-- WORK ORDER --
Carry none of the pictures over; write out the complete data exactly.

──────── DATASET RECORDS ────────

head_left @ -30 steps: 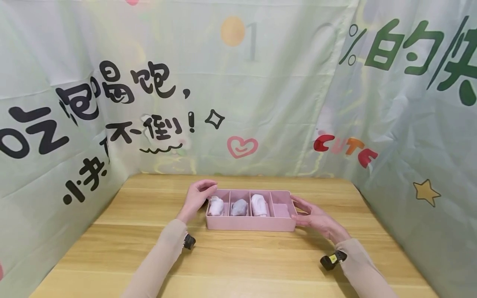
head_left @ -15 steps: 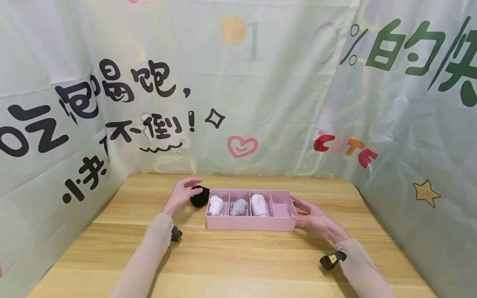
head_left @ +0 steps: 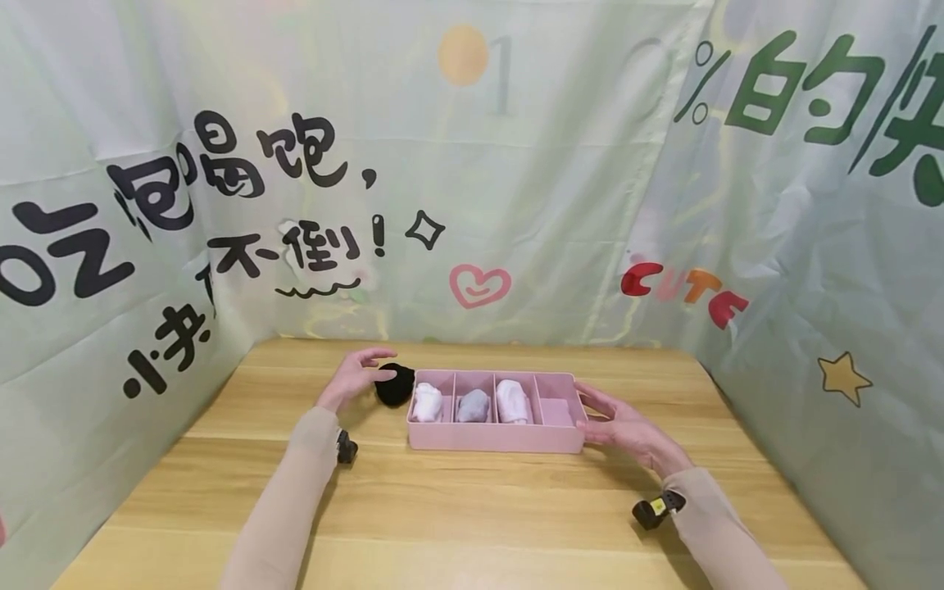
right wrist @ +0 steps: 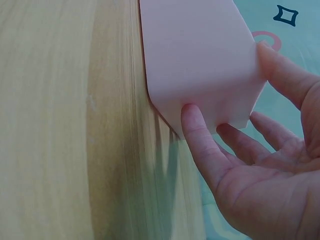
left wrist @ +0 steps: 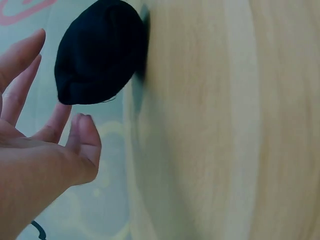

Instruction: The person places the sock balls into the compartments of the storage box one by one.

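Observation:
A pink divided box (head_left: 494, 438) lies on the table. Three of its compartments hold rolled socks: a white sock (head_left: 428, 403), a grey sock (head_left: 473, 406) and another pale sock (head_left: 512, 401); the rightmost compartment has nothing in it. Just left of the box sits a black balled-up sock (head_left: 394, 385). My left hand (head_left: 354, 377) is beside that sock, fingers spread and loosely bent, gripping nothing; whether a fingertip touches it, I cannot tell. At the box's right end, my right hand (head_left: 627, 430) rests extended fingertips (right wrist: 191, 112) against the pink wall.
The wooden table (head_left: 472, 516) runs back to a printed curtain (head_left: 553, 205), which also closes off both sides. On each wrist sits a small black camera, one on the left (head_left: 347, 447) and one on the right (head_left: 656, 510).
My left hand has moved left, off the box's left end, uncovering the black sock. During the last half second it has hardly moved. My right hand stays at the box's right end.

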The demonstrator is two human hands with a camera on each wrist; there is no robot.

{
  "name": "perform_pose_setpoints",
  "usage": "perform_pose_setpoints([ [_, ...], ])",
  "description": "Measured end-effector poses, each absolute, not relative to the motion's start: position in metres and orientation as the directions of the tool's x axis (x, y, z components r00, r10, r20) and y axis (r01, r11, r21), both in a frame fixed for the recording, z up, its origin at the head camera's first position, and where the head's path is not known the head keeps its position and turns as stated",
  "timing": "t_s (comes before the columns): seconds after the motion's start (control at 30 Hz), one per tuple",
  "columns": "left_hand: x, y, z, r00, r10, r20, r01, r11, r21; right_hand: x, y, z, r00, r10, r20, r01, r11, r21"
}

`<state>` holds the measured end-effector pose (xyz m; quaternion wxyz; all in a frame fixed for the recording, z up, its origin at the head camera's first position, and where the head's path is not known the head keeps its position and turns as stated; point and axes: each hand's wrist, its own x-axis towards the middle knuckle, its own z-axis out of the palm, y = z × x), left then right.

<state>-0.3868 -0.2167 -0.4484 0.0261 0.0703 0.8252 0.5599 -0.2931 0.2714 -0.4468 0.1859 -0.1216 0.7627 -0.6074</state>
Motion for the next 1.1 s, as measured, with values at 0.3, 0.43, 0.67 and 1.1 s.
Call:
perform_pose_setpoints([
  [0.3,-0.395,-0.21,-0.462,-0.977,0.213,0.014,0.078,0.293,0.953,-0.293,0.27,-0.447,-0.899,-0.417,-0.135,0.049,0.21,-0.976],
  [0.43,-0.394,-0.207,-0.462,-0.97,0.244,-0.002,0.064,0.262,0.963,-0.295,0.27,-0.448,-0.894,-0.43,-0.13,0.049,0.195,-0.98],
  [0.67,-0.392,-0.203,-0.456,-0.963,0.264,-0.053,0.029,0.297,0.954,-0.296,0.27,-0.449,-0.901,-0.411,-0.137,0.059,0.196,-0.979],
  [1.1,-0.394,-0.212,-0.459,-0.98,0.198,-0.011,0.071,0.402,0.913,-0.294,0.271,-0.446,-0.89,-0.44,-0.12,0.044,0.178,-0.983],
])
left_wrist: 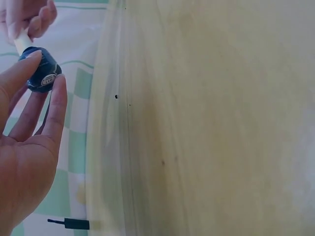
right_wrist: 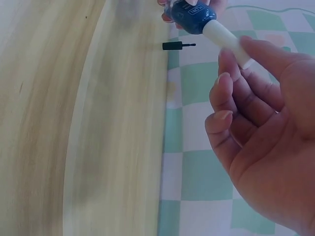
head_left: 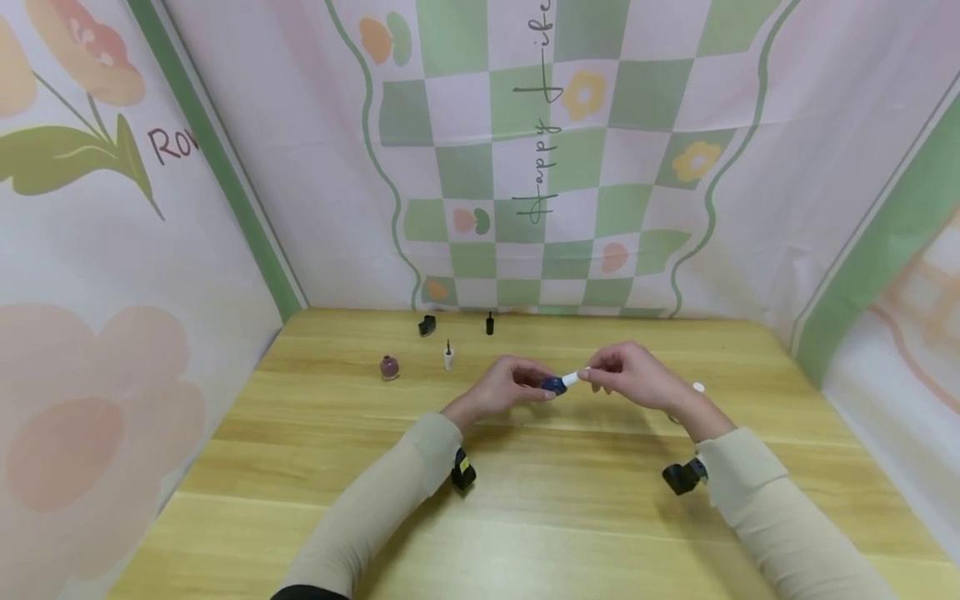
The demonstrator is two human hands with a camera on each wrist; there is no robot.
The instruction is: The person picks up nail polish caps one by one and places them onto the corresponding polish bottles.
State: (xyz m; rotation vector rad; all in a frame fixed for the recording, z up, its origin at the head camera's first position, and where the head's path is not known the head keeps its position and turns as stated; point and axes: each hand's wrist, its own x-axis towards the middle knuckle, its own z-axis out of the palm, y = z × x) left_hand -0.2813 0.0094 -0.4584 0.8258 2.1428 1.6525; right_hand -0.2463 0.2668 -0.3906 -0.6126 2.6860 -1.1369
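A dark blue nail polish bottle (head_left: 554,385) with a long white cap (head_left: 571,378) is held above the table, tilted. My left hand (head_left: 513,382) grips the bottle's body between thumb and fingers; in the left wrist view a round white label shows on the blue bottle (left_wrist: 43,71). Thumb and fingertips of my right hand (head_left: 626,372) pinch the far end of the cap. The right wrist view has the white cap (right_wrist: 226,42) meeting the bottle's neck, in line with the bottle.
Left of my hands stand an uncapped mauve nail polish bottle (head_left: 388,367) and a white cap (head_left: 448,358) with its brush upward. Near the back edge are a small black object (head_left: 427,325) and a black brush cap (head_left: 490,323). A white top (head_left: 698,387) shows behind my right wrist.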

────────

-- PROBLEM SOLUTION --
head_left @ -30 steps: 
head_left @ -15 steps: 
head_left @ +0 steps: 
right wrist @ +0 steps: 
left wrist @ +0 steps: 

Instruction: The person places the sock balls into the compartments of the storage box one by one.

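Observation:
A pink divided box (head_left: 494, 438) lies on the table. Three of its compartments hold rolled socks: a white sock (head_left: 428, 403), a grey sock (head_left: 473, 406) and another pale sock (head_left: 512, 401); the rightmost compartment has nothing in it. Just left of the box sits a black balled-up sock (head_left: 394, 385). My left hand (head_left: 354, 377) is beside that sock, fingers spread and loosely bent, gripping nothing; whether a fingertip touches it, I cannot tell. At the box's right end, my right hand (head_left: 627, 430) rests extended fingertips (right wrist: 191, 112) against the pink wall.
The wooden table (head_left: 472, 516) runs back to a printed curtain (head_left: 553, 205), which also closes off both sides. On each wrist sits a small black camera, one on the left (head_left: 347, 447) and one on the right (head_left: 656, 510).
My left hand has moved left, off the box's left end, uncovering the black sock. During the last half second it has hardly moved. My right hand stays at the box's right end.
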
The demonstrator is two human hands with a camera on each wrist; there is no robot.

{
  "name": "perform_pose_setpoints",
  "usage": "perform_pose_setpoints([ [_, ...], ])",
  "description": "Measured end-effector poses, each absolute, not relative to the motion's start: position in metres and orientation as the directions of the tool's x axis (x, y, z components r00, r10, r20) and y axis (r01, r11, r21), both in a frame fixed for the recording, z up, its origin at the head camera's first position, and where the head's path is not known the head keeps its position and turns as stated",
  "timing": "t_s (comes before the columns): seconds after the motion's start (control at 30 Hz), one per tuple",
  "columns": "left_hand: x, y, z, r00, r10, r20, r01, r11, r21; right_hand: x, y, z, r00, r10, r20, r01, r11, r21"
}

`<state>` holds the measured end-effector pose (xyz m; quaternion wxyz; all in a frame fixed for the recording, z up, its origin at the head camera's first position, and where the head's path is not known the head keeps its position and turns as stated; point and axes: each hand's wrist, its own x-axis towards the middle knuckle, its own z-axis out of the palm, y = z × x), left then right.

<state>-0.3868 -0.2167 -0.4484 0.0261 0.0703 0.8252 0.5599 -0.2931 0.2714 -0.4468 0.1859 -0.1216 0.7627 -0.6074</state>
Motion for the next 1.1 s, as measured, with values at 0.3, 0.43, 0.67 and 1.1 s.
Call:
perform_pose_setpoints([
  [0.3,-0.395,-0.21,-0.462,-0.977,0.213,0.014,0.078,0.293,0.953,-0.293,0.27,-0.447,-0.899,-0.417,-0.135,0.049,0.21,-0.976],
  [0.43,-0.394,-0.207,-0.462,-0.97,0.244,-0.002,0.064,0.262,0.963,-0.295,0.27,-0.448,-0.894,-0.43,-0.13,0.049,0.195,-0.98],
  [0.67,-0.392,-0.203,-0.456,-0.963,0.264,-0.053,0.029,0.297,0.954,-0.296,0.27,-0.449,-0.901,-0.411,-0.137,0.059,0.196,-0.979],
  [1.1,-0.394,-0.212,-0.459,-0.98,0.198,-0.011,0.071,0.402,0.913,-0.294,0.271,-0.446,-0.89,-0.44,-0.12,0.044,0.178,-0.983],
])
left_wrist: 
right_wrist: 
head_left: 
The demonstrator is two human hands with a camera on each wrist; there is no robot.
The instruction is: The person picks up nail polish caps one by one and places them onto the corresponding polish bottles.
State: (xyz m; rotation vector rad; all in a frame fixed for the recording, z up, its origin at the head camera's first position, and where the head's path is not known the head keeps its position and turns as stated; point and axes: each hand's wrist, its own x-axis towards the middle knuckle, its own z-axis out of the palm, y = z × x) left_hand -0.2813 0.0094 -0.4584 0.8258 2.1428 1.6525; right_hand -0.2463 0.2668 -0.3906 -0.6126 2.6860 -1.1369
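A dark blue nail polish bottle (head_left: 554,385) with a long white cap (head_left: 571,378) is held above the table, tilted. My left hand (head_left: 513,382) grips the bottle's body between thumb and fingers; in the left wrist view a round white label shows on the blue bottle (left_wrist: 43,71). Thumb and fingertips of my right hand (head_left: 626,372) pinch the far end of the cap. The right wrist view has the white cap (right_wrist: 226,42) meeting the bottle's neck, in line with the bottle.
Left of my hands stand an uncapped mauve nail polish bottle (head_left: 388,367) and a white cap (head_left: 448,358) with its brush upward. Near the back edge are a small black object (head_left: 427,325) and a black brush cap (head_left: 490,323). A white top (head_left: 698,387) shows behind my right wrist.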

No other output was requested.